2) La tua produzione è abbastanza vasta, hai pubblicato in self e con diverse case editrici, quindi non sei esattamente una nuova penna. Ma quale sarebbe per te la giusta realizzazione? Un buon risultato da raggiungere?

 

  • Non ho dubbi: andare in libreria – una qualsiasi di una qualsiasi città – e trovarci il proprio libro senza difficoltà o bisogno di ordinarlo. Finché si rimane nel sottobosco degli ebook, del selfpublishing e della microeditoria infatti, per quante piccole soddisfazioni uno possa raccogliere, è difficile andare oltre le proprie conoscenze personali e i contatti social. A me invece piacerebbe raggiungere chi non mi conosce, e l’unico modo è essere presenti in libreria. Ma è un traguardo che si raggiunge anche facendo molta gavetta, e in questo senso tutte le esperienze servono per migliorarsi.

 

3) Con quale genere ti senti più a tuo agio? Stai lavorando a qualcosa, al momento?

 

  • Ho sempre affrontato molti generi, senza mai fossilizzarmi su uno solo. Questa cosa è vista con sospetto da molti “addetti ai lavori”, perché sembra che se quello che fai non è facilmente incasellabile in un genere o una categoria, allora non è degno di essere pubblicato o venduto. Beh, per me è una sciocchezza. Mi piace cambiare, mi piace sperimentare e contaminare, sia a livello di genere che di stile. Credo sia un punto di forza, non una debolezza. Al momento sto lavorando, per esempio, a un romanzo storico, una biografia romanzata di un personaggio realmente esistito ma non molto conosciuto. A breve invece uscirà (spero) un libro a metà tra un romanzo e una raccolta di racconti – saranno storie legate tra loro da un frame comune – di genere distopico (ma una distopia molto, molto vicina nel tempo e nelle caratteristiche alla realtà che stiamo vivendo).

 

4) “A ogni costo” vuole essere un thriller che è anche una storia d’amore, in fin dei conti. Cosa ti ha ispirato?

 

  • Nei miei scritti mi piace molto affrontare il tema dei rapporti umani. I sentimenti che legano le persone e i rapporti familiari sono per me una costante fonte di ispirazione. A volte questi sentimenti non sono ciò che sembrano, oppure finiscono per trasformarsi in qualcosa di altro, di malato, di ossessivo o addirittura violento.

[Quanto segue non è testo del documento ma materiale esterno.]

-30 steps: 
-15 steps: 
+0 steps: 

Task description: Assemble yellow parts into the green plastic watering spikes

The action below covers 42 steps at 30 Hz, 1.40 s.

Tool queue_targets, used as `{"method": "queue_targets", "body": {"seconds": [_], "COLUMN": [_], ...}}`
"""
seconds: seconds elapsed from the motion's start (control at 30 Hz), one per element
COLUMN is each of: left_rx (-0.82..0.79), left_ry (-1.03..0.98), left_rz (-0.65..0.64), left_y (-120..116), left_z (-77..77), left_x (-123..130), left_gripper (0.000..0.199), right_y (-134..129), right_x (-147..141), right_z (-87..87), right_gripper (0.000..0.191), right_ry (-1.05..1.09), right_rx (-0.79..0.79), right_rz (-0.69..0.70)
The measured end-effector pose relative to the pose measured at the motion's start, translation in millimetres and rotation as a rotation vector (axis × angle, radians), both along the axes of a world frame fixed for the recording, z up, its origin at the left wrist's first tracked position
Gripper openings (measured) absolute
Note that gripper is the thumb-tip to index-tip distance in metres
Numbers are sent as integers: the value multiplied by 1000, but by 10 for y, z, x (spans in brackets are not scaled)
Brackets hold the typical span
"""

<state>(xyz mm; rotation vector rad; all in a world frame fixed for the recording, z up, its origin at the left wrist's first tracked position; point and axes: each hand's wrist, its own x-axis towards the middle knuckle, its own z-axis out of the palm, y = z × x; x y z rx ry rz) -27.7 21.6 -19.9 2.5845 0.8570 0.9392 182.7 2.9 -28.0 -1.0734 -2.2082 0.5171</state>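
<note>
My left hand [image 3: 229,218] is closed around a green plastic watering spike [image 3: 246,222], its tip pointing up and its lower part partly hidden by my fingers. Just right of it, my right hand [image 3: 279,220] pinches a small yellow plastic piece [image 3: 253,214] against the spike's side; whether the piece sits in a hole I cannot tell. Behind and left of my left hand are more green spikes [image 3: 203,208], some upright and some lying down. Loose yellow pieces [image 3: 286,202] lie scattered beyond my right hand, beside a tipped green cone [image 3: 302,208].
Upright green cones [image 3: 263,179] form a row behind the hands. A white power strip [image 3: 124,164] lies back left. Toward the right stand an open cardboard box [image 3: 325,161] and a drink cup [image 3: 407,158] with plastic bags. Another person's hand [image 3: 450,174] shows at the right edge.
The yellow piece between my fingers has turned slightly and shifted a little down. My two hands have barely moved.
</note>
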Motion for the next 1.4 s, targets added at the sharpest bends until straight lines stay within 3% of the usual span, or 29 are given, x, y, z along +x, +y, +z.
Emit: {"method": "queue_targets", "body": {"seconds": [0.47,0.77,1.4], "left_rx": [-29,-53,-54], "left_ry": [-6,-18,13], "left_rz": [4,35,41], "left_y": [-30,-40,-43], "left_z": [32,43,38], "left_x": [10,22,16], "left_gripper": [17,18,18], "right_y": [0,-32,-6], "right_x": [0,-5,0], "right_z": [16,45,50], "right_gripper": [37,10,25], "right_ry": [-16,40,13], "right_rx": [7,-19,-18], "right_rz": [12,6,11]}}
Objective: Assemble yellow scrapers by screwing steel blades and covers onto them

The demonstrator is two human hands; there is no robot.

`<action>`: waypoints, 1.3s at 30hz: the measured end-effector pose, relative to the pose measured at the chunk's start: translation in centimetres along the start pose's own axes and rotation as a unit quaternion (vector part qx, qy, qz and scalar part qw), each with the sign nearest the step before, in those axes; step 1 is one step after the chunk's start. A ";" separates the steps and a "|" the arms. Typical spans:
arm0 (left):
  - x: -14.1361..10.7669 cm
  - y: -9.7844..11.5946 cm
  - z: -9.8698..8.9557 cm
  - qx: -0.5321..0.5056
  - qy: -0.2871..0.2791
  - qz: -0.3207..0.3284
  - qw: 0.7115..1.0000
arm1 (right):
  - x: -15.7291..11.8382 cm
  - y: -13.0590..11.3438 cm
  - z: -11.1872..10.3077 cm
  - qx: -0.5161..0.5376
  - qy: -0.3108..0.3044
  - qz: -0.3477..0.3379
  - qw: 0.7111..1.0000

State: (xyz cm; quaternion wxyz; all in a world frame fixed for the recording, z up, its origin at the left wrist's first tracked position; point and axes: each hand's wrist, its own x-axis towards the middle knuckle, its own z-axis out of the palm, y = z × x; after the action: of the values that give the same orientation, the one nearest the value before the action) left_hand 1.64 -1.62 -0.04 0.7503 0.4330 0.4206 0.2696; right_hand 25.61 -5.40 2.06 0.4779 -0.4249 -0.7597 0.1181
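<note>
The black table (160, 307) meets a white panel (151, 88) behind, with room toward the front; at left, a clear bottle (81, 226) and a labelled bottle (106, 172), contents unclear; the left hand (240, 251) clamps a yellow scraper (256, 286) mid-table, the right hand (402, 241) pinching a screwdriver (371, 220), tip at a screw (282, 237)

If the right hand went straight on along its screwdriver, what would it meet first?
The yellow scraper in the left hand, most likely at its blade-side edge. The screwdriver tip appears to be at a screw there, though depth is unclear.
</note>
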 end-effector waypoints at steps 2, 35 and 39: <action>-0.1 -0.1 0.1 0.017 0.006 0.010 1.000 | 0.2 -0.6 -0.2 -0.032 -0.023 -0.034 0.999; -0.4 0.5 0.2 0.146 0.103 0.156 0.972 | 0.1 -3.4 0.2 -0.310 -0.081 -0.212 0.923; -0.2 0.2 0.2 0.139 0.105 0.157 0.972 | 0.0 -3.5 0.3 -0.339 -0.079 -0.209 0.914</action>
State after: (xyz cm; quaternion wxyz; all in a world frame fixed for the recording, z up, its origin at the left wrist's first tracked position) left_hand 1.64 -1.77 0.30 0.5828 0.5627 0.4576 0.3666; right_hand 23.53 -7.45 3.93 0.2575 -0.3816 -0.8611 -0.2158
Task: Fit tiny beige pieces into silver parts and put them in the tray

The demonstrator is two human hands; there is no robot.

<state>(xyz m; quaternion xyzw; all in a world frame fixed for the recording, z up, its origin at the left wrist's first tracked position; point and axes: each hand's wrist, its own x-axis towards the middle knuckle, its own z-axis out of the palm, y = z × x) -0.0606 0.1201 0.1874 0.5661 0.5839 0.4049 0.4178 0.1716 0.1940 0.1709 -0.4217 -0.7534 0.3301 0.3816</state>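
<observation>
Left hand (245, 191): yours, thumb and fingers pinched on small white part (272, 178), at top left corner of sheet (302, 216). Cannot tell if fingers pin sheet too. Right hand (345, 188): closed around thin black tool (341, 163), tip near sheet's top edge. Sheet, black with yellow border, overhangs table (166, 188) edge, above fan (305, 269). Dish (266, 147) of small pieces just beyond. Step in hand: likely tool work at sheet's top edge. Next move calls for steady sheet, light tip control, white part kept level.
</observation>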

Raccontare il male che abbiamo dentro e la lotta con noi stessi per non farlo affiorare o per tenerlo a bada: questo è stato il punto di partenza per “A ogni costo”. Ma anche quello di altri miei racconti, molti dei quali si possono trovare su Amazon nella mia prima raccolta, “Punto di non ritorno”, un contenitore di diverse storie che spaziano dal reale al fantastico mescolando generi, temi e stili diversi.

 

5) Cosa leggi di solito? Quali generi e autori preferisci?

 

  • Scrivendo un po’ di tutto, leggo anche un po’ di tutto. Se proprio devo nominare dei generi, direi fantascienza e thriller psicologici, ma anche romanzi mainstream, meglio se italiani. Più che generi o autori, però, cerco storie in grado di farmi pensare e che, una volta terminata la lettura, mi “lascino qualcosa”. Non è facile trovarli: col tempo – e forse anche a causa del fatto che mi sono messo a scrivere – sono diventato sempre più difficile nello scegliere le letture. Naturalmente però ho anch’io degli autori preferiti, come tutti. Vorrei citarne uno, visto che è appena uscito il suo nuovo romanzo: Patrick Fogli. È un autore che, inspiegabilmente, non ha la fama che meriterebbe. Mi accontenterei di scrivere anche la metà di come lo fa lui. È davvero molto, molto bravo e vale la pena leggerlo.

 

6) L’ultima domanda è quella di rito, per noi di ThrillerNord: leggi autori di thriller del nord Europa? Quale hai preferito o quale vorresti leggere?

 

  • Come credo molti altri, ho letto il primo libro della trilogia Millennium, di Stieg Larsson, ma poi non ho continuato. È un tipo di romanzi che non conosco molto, ma che mi riprometto di esplorare di più in futuro!

 

Ti ringraziamo per essere stato con noi!